◆ **WHAT TO PRODUCE**: Once you find the line with "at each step" in the entries below, return exactly every line from it through the line with "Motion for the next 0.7".

◆ **DATASET EXTRACT**:

-.-.-

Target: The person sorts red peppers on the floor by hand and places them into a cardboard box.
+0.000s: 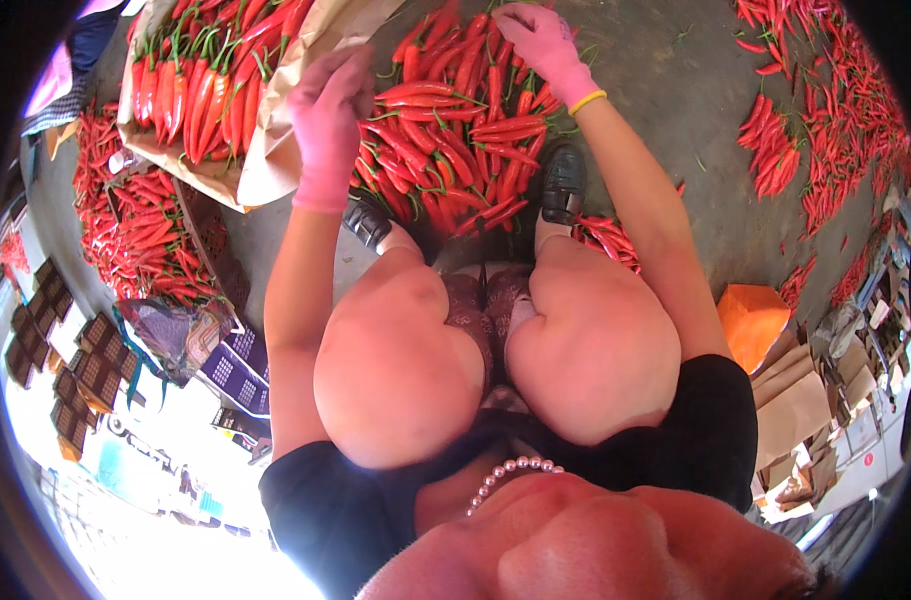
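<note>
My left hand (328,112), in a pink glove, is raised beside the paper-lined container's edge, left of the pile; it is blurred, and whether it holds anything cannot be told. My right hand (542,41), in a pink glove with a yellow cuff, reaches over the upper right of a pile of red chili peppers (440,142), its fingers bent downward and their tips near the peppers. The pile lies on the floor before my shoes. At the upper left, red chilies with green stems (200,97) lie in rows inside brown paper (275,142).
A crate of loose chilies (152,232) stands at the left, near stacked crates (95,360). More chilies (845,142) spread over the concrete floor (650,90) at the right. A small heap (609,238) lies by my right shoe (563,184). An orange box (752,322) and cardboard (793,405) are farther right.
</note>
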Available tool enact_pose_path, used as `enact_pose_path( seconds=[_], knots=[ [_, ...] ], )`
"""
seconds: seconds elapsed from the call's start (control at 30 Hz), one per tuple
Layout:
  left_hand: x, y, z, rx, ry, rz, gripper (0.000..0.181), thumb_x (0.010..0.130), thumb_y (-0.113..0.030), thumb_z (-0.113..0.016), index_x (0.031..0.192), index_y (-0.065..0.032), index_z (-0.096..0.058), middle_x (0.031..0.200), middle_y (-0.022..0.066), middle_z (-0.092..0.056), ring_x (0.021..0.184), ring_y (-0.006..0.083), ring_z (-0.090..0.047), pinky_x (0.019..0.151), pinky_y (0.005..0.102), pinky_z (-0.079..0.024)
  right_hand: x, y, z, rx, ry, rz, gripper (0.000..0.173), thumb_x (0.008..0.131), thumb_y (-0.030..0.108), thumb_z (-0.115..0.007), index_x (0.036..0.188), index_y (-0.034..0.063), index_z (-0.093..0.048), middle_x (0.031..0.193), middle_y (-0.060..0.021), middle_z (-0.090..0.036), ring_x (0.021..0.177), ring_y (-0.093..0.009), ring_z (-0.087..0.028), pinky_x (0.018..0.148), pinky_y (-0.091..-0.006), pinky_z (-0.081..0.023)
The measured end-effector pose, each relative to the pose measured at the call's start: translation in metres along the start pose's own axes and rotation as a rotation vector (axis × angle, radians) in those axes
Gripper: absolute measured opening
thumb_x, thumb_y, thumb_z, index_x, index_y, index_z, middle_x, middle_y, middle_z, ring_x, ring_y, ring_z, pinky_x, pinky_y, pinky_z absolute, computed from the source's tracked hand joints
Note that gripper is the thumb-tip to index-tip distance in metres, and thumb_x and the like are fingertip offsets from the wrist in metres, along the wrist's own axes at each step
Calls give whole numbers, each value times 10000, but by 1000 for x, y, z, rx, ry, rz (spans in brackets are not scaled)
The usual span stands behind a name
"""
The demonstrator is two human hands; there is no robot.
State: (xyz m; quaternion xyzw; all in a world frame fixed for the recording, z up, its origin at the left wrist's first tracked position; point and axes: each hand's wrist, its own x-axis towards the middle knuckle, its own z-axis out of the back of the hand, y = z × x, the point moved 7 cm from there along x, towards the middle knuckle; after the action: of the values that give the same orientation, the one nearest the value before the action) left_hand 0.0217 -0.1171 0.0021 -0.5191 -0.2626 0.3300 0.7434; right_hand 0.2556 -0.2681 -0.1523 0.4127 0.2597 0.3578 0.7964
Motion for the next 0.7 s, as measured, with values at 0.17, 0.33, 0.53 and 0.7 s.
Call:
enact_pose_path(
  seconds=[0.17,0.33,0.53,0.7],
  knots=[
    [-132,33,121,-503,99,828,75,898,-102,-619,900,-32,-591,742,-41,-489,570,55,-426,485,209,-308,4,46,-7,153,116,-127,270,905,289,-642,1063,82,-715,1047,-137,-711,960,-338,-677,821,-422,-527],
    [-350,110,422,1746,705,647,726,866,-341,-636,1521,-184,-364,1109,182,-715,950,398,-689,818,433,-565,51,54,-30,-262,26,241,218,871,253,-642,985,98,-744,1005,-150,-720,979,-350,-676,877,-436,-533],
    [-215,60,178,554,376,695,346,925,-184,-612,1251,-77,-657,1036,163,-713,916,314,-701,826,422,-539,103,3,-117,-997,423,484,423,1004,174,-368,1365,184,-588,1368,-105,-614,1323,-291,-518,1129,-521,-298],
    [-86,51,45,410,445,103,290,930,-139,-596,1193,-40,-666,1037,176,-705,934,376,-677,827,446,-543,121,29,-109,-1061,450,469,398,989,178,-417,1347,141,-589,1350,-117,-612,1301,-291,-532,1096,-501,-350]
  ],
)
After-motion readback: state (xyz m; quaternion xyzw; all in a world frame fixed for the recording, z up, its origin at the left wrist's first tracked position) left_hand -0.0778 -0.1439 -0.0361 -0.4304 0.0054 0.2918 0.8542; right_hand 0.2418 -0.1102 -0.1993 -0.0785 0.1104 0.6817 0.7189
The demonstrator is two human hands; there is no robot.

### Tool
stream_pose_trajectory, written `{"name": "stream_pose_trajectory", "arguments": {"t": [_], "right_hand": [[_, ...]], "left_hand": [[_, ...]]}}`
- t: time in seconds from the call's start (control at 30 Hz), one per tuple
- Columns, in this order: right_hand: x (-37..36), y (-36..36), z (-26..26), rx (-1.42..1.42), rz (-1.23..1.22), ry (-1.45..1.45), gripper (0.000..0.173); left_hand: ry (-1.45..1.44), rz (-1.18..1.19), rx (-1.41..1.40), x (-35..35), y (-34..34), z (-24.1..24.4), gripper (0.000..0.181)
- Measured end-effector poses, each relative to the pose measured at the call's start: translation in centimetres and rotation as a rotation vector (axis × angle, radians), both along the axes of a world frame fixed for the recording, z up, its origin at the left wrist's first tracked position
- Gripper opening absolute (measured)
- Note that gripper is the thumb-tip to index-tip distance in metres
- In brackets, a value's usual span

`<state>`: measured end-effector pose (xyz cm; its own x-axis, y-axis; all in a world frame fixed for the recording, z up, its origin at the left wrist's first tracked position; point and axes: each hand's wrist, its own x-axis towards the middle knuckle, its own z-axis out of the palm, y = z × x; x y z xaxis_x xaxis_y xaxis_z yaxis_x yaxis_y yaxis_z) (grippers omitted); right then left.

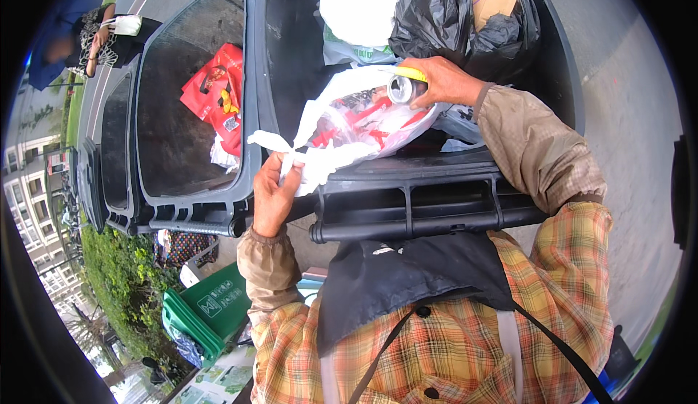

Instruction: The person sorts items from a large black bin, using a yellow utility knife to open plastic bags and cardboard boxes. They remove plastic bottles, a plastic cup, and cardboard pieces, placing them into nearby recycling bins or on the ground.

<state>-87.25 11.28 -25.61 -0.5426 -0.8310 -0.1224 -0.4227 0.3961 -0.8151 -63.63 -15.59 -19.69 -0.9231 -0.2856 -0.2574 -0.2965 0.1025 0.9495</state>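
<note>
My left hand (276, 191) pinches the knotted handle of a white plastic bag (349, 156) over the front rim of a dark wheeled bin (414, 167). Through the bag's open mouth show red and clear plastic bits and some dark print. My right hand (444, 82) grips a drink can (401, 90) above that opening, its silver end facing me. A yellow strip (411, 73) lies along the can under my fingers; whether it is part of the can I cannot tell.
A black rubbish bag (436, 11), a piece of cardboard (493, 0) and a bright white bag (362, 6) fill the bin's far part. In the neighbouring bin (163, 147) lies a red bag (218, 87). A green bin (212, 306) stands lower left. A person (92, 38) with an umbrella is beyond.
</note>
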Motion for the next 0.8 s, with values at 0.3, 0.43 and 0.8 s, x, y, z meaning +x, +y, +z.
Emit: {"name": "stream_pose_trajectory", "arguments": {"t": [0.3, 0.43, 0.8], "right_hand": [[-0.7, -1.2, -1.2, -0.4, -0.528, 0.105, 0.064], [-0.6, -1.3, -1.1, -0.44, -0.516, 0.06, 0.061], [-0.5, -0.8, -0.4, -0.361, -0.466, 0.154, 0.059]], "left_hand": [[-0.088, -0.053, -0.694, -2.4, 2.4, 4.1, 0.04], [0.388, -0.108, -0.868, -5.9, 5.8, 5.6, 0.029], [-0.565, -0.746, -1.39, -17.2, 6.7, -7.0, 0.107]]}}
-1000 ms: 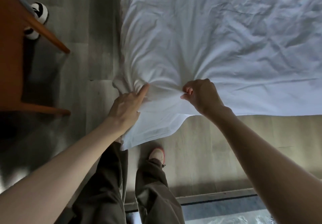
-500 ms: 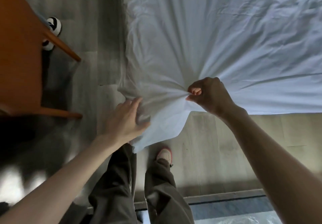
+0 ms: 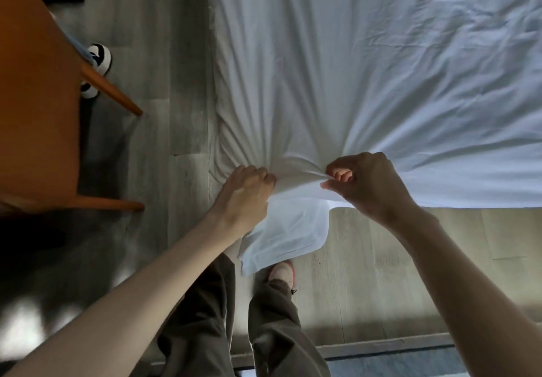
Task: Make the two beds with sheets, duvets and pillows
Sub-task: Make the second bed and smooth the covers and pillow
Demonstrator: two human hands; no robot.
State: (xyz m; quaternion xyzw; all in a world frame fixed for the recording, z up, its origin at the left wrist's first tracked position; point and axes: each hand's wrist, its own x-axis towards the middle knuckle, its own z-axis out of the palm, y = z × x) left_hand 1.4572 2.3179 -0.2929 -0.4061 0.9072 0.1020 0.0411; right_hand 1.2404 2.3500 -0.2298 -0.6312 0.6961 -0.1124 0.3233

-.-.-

◆ **SOLVED EXERCISE**:
Note that gripper is the thumb-tip to index-tip distance in metres, and thumb_x and the like are fingertip offsets from the wrist in metres, along the wrist's own axes at each step
Calls give whole numbers, each value times 10000, but by 1000 for x, y, z, rx, ry, rz (spans in brackets are not scaled)
The usual span stands behind a name
"""
The demonstrator is two human hands; there is no robot.
State: (xyz m; quaternion xyzw; all in a world frame fixed for the recording, z up, its origin at the left wrist's first tracked position; point and axes: each hand's wrist, its own x-axis towards the middle knuckle, its own z-axis out of the back of the hand, y = z × x, the point moved 7 cm from there along x, towards the middle knuckle; after the action: of the values that give the same orientation, the one nearest the value before the action) left_hand 0.0217 -0.1171 0.0021 -0.5191 -0.2626 0.3300 0.7434; right_hand 0.2556 -0.2681 -0.1523 0.4127 0.2597 0.3578 0.7964
Motion for the next 0.7 s, as measured, with values at 0.17, 0.33, 0.53 and 0.7 s.

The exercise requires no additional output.